Stonehenge a sans doute aussi servi de lieu de rassemblement. Construire un tel monument nécessitait d’organiser le travail, de nourrir les participants, de coordonner les déplacements et de transmettre des savoir-faire. Le chantier lui-même pouvait être un événement social majeur, renforçant les alliances entre groupes dispersés.

Les découvertes réalisées autour de Durrington Walls, à quelques kilomètres, montrent l’existence d’un grand habitat temporaire ou saisonnier. On y a trouvé des maisons, des déchets alimentaires et des traces d’activités collectives. Cette proximité laisse penser que Stonehenge appartenait à un paysage cérémoniel plus large, avec des chemins, des enceintes, des tombes et des lieux de fête.
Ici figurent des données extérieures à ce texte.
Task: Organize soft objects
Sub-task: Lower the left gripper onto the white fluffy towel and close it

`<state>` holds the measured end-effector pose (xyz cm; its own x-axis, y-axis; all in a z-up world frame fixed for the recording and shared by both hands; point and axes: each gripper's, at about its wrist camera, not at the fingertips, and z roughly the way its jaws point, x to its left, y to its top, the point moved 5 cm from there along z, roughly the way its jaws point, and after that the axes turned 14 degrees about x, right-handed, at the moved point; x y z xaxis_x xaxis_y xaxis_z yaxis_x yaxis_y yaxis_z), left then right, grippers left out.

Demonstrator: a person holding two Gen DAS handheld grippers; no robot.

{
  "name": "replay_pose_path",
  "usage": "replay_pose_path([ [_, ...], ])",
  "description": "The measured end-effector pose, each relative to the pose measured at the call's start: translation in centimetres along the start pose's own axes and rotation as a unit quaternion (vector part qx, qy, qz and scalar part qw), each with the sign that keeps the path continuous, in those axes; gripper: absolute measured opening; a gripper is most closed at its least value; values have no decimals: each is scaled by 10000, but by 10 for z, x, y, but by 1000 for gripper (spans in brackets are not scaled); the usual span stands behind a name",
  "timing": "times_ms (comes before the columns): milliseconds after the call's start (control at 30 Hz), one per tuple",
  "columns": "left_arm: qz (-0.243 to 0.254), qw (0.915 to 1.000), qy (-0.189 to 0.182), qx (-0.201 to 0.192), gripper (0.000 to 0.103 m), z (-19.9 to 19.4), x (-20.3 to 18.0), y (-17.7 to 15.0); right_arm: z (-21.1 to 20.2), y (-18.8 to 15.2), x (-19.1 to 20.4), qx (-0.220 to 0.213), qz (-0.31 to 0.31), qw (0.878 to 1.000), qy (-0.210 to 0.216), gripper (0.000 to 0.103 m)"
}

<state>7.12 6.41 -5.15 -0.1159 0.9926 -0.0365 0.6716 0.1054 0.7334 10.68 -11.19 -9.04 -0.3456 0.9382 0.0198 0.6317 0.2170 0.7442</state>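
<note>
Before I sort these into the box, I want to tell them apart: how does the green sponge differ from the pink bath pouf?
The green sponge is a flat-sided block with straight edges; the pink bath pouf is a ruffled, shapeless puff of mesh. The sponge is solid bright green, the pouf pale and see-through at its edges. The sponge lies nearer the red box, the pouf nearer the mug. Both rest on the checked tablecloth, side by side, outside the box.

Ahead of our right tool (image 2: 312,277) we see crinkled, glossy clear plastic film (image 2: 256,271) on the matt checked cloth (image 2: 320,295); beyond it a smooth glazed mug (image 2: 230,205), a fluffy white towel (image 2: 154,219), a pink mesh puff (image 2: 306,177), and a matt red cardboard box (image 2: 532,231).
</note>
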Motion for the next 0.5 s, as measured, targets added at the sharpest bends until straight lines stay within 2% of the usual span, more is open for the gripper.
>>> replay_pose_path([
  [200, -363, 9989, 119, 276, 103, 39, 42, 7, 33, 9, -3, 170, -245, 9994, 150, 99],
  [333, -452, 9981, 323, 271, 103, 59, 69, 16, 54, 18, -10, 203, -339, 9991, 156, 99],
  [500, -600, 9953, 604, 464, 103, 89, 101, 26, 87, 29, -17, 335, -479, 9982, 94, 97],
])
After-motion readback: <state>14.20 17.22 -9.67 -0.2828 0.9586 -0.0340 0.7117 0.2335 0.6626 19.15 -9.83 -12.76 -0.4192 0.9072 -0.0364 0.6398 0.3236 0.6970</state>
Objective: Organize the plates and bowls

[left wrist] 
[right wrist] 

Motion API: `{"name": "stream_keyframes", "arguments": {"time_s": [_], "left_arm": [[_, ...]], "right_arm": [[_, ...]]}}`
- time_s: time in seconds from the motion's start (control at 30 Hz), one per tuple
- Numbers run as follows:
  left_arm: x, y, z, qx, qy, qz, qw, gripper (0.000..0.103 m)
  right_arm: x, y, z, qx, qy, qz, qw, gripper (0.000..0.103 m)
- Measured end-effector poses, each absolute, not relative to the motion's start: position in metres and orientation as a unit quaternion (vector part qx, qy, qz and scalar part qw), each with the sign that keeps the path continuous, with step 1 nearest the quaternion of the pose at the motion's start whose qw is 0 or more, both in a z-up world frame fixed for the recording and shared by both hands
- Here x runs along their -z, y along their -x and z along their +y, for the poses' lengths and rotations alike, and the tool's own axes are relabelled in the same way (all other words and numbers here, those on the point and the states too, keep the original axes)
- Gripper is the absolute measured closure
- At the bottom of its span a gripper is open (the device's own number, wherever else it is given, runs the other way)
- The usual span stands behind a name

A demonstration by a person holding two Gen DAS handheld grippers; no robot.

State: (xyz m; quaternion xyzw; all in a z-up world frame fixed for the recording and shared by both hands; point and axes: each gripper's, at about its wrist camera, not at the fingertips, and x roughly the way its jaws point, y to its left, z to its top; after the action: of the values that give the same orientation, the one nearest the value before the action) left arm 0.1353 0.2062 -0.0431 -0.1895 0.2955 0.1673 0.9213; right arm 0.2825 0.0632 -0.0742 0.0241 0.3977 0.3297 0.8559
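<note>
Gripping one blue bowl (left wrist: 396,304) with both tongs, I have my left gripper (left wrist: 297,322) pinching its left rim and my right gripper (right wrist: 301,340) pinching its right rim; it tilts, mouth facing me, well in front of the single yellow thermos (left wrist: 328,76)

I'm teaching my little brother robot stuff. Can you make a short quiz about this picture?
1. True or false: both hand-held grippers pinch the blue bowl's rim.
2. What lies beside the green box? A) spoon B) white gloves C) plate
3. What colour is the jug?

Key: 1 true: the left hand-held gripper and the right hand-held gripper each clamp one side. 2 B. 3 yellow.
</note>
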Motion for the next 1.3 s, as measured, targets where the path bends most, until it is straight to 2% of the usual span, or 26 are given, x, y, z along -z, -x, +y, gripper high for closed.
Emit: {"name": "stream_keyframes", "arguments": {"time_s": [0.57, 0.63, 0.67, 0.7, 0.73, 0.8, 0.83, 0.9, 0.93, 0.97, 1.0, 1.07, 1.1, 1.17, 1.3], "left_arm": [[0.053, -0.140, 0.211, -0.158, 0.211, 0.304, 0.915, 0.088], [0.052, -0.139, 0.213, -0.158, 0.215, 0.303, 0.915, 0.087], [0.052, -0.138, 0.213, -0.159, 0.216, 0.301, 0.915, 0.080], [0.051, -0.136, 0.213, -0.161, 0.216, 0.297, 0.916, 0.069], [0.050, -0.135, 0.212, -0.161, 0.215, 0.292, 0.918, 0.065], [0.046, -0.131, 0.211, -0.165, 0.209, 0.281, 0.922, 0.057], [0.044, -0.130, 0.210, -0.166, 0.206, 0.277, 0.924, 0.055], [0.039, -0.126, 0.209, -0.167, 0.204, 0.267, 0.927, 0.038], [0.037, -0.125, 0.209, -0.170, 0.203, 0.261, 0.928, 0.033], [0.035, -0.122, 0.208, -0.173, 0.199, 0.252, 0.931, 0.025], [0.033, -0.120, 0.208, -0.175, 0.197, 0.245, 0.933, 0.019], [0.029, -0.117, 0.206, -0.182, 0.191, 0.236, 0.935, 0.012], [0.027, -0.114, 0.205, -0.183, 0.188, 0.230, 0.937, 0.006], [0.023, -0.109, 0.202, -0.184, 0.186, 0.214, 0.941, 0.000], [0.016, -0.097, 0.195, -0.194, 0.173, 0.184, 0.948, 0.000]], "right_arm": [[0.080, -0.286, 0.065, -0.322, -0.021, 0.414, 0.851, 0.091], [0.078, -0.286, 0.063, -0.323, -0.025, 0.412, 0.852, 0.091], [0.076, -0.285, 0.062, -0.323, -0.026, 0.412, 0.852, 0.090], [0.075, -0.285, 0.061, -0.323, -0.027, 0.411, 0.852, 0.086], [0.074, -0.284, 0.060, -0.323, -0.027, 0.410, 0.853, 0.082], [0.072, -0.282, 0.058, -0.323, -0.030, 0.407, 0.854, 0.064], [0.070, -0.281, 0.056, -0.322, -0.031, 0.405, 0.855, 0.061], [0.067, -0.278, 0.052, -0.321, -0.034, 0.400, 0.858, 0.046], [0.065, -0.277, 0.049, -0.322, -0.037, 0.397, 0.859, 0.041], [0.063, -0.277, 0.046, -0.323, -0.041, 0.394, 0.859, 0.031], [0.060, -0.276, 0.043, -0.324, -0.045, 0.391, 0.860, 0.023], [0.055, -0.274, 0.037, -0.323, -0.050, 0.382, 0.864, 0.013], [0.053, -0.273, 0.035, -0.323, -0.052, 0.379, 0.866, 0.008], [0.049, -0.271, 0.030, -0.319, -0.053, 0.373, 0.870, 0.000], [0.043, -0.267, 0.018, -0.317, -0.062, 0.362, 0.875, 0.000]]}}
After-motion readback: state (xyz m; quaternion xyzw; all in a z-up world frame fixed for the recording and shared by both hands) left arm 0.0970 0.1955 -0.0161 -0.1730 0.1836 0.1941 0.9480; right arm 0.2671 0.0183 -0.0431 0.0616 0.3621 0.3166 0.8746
Dans cette perspective, le but de Stonehenge n’était pas unique. Il pouvait être à la fois un sanctuaire, un cimetière, un repère solaire et un symbole d’identité commune. Sa construction permettait d’unir des populations autour d’un projet partagé, dans une période de transformations sociales profondes.
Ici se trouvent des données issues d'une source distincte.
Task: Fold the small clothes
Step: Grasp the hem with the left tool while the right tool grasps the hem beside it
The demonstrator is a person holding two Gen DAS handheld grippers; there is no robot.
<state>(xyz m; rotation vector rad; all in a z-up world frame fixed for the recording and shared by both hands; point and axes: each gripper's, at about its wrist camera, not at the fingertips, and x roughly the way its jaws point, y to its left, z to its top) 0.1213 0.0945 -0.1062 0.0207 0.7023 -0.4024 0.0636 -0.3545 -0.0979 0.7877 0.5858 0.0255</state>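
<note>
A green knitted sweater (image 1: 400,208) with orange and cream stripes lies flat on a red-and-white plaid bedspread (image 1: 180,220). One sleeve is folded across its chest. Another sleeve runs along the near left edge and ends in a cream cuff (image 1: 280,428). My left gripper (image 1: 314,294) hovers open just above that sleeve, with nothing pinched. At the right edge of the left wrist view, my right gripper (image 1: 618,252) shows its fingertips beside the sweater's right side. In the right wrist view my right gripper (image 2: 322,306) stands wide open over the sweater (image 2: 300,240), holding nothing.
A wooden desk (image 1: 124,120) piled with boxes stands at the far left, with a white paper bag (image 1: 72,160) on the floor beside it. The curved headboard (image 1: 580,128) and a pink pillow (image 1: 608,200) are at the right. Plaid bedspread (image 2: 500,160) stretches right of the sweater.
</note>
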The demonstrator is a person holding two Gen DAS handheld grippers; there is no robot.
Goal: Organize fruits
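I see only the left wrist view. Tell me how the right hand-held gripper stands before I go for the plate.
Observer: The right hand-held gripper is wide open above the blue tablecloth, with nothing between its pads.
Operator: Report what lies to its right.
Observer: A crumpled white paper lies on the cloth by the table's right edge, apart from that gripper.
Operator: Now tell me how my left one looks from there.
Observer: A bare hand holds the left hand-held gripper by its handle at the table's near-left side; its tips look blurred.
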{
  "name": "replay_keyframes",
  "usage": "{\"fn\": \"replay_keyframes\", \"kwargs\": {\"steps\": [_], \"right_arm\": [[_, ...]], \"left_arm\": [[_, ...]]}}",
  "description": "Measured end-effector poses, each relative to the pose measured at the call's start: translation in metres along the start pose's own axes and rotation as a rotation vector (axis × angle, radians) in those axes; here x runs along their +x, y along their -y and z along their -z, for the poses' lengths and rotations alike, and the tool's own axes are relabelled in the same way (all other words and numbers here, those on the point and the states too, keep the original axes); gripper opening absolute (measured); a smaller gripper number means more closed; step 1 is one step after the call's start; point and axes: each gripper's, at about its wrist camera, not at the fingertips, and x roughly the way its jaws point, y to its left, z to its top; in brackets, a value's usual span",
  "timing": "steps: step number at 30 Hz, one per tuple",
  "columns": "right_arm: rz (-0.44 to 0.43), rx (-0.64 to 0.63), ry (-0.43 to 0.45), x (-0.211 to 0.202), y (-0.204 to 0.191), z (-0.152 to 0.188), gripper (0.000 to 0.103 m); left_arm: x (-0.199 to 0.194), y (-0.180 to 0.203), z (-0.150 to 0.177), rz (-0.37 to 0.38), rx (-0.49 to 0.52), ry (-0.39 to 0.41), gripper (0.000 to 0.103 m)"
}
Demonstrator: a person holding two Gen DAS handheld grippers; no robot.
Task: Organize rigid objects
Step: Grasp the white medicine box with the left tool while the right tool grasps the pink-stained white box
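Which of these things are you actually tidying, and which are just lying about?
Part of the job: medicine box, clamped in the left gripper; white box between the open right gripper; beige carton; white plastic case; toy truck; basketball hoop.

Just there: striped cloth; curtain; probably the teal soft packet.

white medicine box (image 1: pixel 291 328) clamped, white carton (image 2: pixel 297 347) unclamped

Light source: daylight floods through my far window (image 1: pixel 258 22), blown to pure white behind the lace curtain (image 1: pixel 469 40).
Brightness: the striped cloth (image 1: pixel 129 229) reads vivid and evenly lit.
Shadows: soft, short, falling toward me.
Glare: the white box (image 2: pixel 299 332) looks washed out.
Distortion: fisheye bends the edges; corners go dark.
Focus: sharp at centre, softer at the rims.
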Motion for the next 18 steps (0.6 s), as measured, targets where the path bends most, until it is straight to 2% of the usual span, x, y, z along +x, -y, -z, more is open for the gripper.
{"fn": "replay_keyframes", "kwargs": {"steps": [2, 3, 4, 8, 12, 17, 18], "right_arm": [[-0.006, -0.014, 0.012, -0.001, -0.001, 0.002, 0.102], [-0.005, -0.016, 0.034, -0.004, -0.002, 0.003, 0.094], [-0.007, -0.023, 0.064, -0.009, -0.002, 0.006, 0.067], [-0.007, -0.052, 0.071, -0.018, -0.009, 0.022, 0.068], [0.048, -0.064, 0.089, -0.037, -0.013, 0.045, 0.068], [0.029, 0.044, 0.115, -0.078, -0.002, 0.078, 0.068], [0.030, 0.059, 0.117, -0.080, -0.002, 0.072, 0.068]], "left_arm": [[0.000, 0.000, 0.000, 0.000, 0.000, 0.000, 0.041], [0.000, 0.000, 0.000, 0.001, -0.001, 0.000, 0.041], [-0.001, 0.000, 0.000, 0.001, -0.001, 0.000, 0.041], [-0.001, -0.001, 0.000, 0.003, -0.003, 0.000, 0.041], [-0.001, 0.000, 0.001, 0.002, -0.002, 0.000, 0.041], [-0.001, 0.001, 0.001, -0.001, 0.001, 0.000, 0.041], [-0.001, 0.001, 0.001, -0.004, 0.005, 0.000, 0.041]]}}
Un monument dont le mystère reste partiel

Malgré les progrès de la recherche, Stonehenge conserve une part d’inconnu. Les archéologues peuvent dater les phases de construction, identifier l’origine des pierres et reconstituer certains gestes techniques. En revanche, ils ne peuvent pas accéder directement aux croyances des bâtisseurs, faute de textes. Les interprétations doivent donc rester prudentes.

Les théories les plus fantaisistes, évoquant des extraterrestres ou une civilisation disparue technologiquement avancée, ne reposent sur aucune preuve. Les données disponibles montrent au contraire la capacité remarquable des sociétés néolithiques à concevoir des projets monumentaux. Stonehenge témoigne d’une intelligence collective, d’une maîtrise du paysage et d’une relation profonde au temps.

Alors, dans quel but Stonehenge a-t-il été construit ?

La réponse la plus juste est probablement multiple. Stonehenge a été bâti par des communautés néolithiques de Grande-Bretagne, entre le IVe et le IIe millénaire avant notre ère, avec des apports culturels venus de plusieurs horizons. Son but combinait vraisemblablement des fonctions funéraires, rituelles, sociales et calendaires.

Stonehenge servait à honorer les morts, à marquer les solstices, à rassembler les vivants et à inscrire une communauté dans un ordre cosmique. C’est précisément cette combinaison qui explique sa puissance durable. Plus qu’un simple cercle de pierres, Stonehenge est un monument de mémoire, construit pour relier les ancêtres, le ciel, la terre et les générations futures.